BRIEF — In the material below, the lines from the one containing "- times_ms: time" through the one containing "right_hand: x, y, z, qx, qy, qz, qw" are to be given again exactly, ends included, and no others.

EXERCISE DATA —
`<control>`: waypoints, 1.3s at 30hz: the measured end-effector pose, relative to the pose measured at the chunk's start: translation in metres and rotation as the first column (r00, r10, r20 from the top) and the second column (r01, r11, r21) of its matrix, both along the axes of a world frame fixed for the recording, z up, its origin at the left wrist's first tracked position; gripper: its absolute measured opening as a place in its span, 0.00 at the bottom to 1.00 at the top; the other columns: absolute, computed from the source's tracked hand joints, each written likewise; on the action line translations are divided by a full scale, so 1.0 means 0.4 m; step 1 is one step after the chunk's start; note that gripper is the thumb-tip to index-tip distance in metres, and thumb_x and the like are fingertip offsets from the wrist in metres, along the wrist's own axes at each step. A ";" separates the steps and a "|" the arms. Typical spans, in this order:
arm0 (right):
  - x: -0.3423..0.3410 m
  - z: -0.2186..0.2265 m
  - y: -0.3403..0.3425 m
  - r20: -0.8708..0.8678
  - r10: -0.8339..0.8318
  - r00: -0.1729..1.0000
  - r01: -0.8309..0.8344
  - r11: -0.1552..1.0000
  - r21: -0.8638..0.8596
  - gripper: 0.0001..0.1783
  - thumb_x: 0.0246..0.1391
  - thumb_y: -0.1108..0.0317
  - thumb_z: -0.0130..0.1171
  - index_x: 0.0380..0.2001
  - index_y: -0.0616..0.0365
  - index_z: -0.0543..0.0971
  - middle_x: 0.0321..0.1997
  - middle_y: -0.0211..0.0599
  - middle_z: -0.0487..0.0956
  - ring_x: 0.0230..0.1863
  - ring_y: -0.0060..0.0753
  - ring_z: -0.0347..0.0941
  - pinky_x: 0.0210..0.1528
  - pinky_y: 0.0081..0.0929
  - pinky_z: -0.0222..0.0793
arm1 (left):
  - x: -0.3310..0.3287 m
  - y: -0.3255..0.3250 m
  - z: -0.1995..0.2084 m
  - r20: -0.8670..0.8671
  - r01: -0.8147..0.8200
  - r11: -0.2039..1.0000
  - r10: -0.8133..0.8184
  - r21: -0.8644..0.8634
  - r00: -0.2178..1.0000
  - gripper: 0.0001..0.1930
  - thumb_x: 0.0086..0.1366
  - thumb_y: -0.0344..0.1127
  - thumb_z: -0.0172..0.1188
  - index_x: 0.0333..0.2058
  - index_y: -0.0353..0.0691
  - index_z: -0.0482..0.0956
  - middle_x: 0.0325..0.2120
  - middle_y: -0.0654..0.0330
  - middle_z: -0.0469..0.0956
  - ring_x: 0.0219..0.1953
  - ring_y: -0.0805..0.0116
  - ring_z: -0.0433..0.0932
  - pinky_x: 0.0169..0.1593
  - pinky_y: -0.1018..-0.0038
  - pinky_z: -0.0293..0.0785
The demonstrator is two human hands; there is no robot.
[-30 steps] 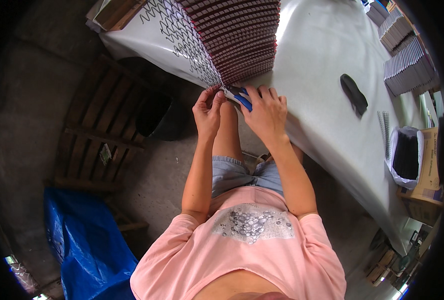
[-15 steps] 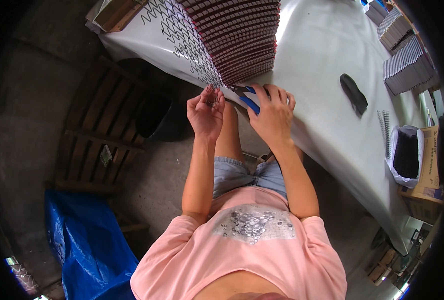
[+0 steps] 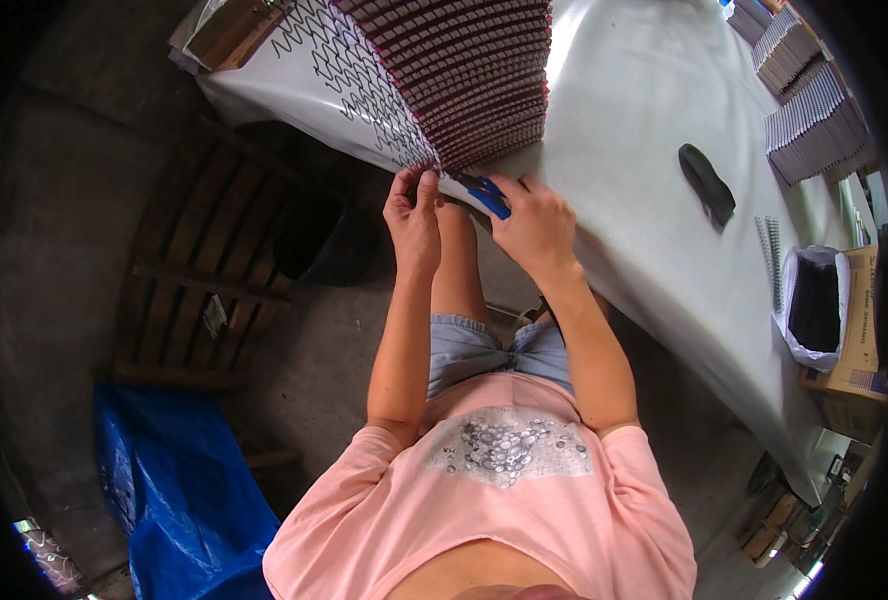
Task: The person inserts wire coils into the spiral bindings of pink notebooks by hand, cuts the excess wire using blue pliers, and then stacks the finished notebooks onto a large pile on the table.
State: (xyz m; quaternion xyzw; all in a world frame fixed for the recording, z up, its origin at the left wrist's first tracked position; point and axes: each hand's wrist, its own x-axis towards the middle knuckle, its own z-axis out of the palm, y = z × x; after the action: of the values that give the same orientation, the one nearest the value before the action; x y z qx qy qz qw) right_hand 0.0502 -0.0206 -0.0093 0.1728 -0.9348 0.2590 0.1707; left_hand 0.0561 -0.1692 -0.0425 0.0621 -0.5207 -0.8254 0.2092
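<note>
L hand at near corner of the dark-red-and-white wire-bound stack — thumb + fingertips pressed together by the loose wire ends, can't tell if one's pinched. R hand wrapped round blue-handled pliers, tips twd same corner. Stack's on the white-covered tabletop, at its near edge.

Wht tbl w/ wire-coil stack, blk oblong obj.
</note>
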 end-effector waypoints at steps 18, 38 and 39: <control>0.000 0.025 -0.015 0.050 0.004 0.999 -0.003 1.000 -0.020 0.18 0.41 0.64 0.60 0.41 0.45 0.77 0.36 0.34 0.74 0.42 0.38 0.71 0.48 0.37 0.60 | 0.026 0.003 0.025 0.018 -0.038 0.995 0.040 -0.094 0.999 0.12 0.64 0.33 0.57 0.41 0.31 0.75 0.23 0.69 0.69 0.25 0.83 0.63 0.31 0.86 0.61; 0.006 0.049 -0.012 -0.145 -0.010 0.989 0.009 1.000 -0.009 0.25 0.39 0.65 0.63 0.46 0.47 0.74 0.42 0.35 0.73 0.47 0.39 0.68 0.51 0.41 0.57 | 0.008 -0.002 0.055 -0.027 0.076 0.973 -0.072 0.218 0.997 0.05 0.63 0.32 0.57 0.36 0.39 0.73 0.31 0.66 0.74 0.32 0.80 0.72 0.35 0.85 0.68; 0.007 0.056 -0.012 -0.089 0.003 0.996 -0.005 1.000 -0.019 0.24 0.39 0.66 0.63 0.45 0.48 0.74 0.41 0.35 0.73 0.46 0.40 0.68 0.49 0.40 0.59 | 0.007 -0.001 0.053 -0.050 0.054 0.983 -0.046 0.177 0.998 0.05 0.63 0.32 0.57 0.36 0.38 0.73 0.29 0.67 0.74 0.30 0.81 0.71 0.34 0.86 0.67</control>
State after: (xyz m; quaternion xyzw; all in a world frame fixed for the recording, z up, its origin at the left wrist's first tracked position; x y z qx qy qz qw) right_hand 0.0529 -0.0256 0.0131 0.1845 -0.9233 0.2606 0.2134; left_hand 0.0587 -0.1695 -0.0212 0.0488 -0.4412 -0.8749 0.1939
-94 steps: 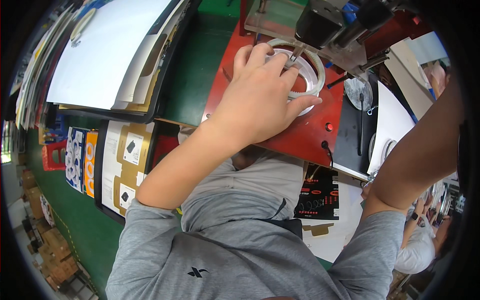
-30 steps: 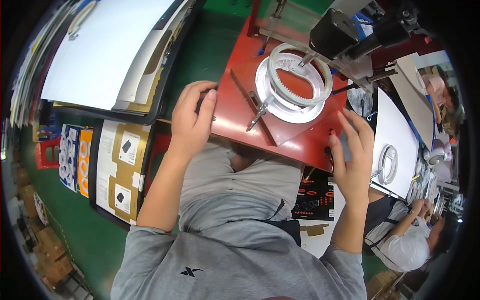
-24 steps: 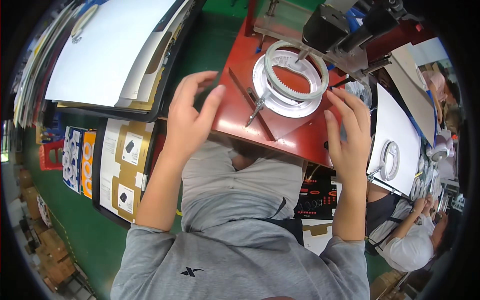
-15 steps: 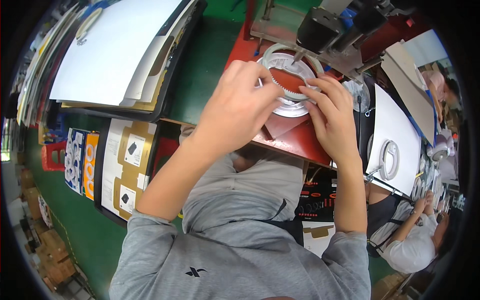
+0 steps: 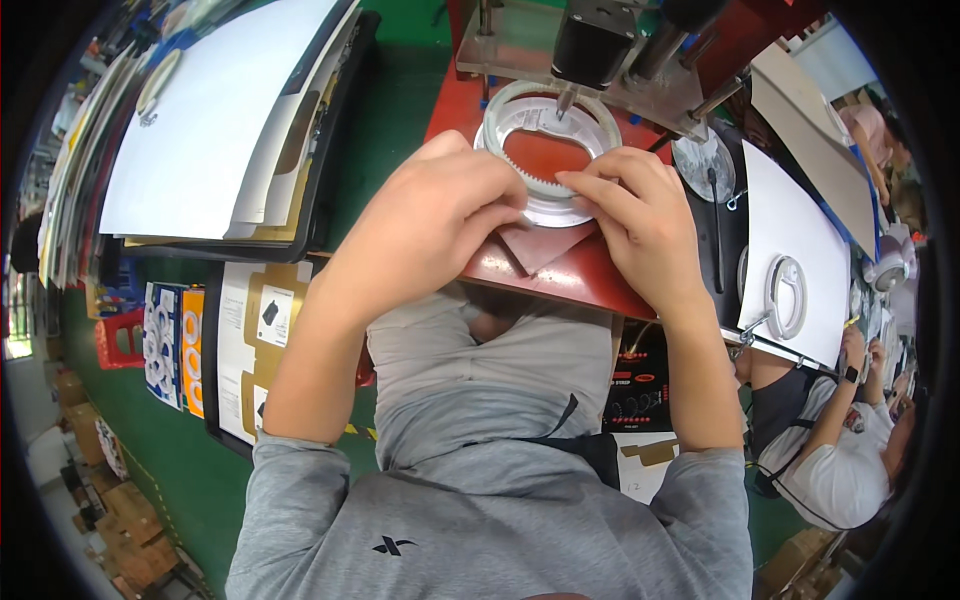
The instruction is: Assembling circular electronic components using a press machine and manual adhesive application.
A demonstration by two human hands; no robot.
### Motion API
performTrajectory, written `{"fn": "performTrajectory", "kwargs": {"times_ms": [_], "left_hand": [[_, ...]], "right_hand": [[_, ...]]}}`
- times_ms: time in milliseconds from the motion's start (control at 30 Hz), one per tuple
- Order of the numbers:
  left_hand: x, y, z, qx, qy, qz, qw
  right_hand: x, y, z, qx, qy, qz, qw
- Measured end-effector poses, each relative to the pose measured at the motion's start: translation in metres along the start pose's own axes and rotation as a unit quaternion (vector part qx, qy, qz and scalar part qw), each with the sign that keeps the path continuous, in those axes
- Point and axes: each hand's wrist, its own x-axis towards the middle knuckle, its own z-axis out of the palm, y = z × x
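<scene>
A pale ring [image 5: 531, 183] with small teeth along its inner edge lies over a white round housing [image 5: 556, 216]. My left hand [image 5: 432, 215] is at the ring's near left side, fingers curled, thumb and fingertips pressed together at its edge. At the near right rim, my right hand [image 5: 641, 215] has its thumb and fingertips closed on the ring. Above the far side hangs a machine's pointed metal tip [image 5: 566, 104], below a black block [image 5: 594, 42]. The fingers partly hide the ring's sides.
Beneath the housing is a red work surface [image 5: 600, 280]. White sheets [image 5: 215, 130] and boards stand in a black tray at the left. At the right, another ring [image 5: 787, 296] lies on a white board. A co-worker [image 5: 845, 450] sits at far right.
My left hand has come down and left, from over the ring to its near left edge. The right hand stays on the right rim. The whole view has shifted a little.
</scene>
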Motion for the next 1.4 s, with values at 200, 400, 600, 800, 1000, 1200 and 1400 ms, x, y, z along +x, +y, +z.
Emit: {"fn": "performTrajectory", "kwargs": {"times_ms": [200,400,600,800,1000,1200,1400], "left_hand": [[0.004,-0.013,-0.002,0.017,-0.012,0.007,1.000],[0.011,-0.021,-0.003,0.007,-0.035,0.013,0.999],[0.007,-0.030,0.002,0.012,-0.009,0.046,0.999],[-0.020,-0.012,0.011,0.174,0.061,0.070,0.980],[-0.022,-0.008,0.017,0.074,0.085,0.006,0.994],[-0.030,-0.017,0.022,0.057,0.097,0.018,0.994],[-0.040,-0.012,0.033,0.088,0.146,-0.012,0.985]], "right_hand": [[0.003,-0.006,0.011,0.007,0.038,0.032,0.999],[0.005,-0.009,0.010,0.012,0.037,0.049,0.998],[0.005,-0.008,0.008,0.009,0.025,0.039,0.999],[0.007,-0.006,0.009,0.013,0.016,0.025,0.999],[0.008,-0.003,0.006,0.008,0.010,0.003,1.000],[0.009,-0.013,0.007,-0.011,0.010,-0.006,1.000],[0.006,-0.030,0.014,-0.035,0.040,0.000,0.999]]}}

RESPONSE TO THIS TASK —
- times_ms: time in milliseconds from the motion's start (control at 30 Hz), one per tuple
- Order of the numbers:
  left_hand: x, y, z, qx, qy, qz, qw
  right_hand: x, y, z, qx, qy, qz, qw

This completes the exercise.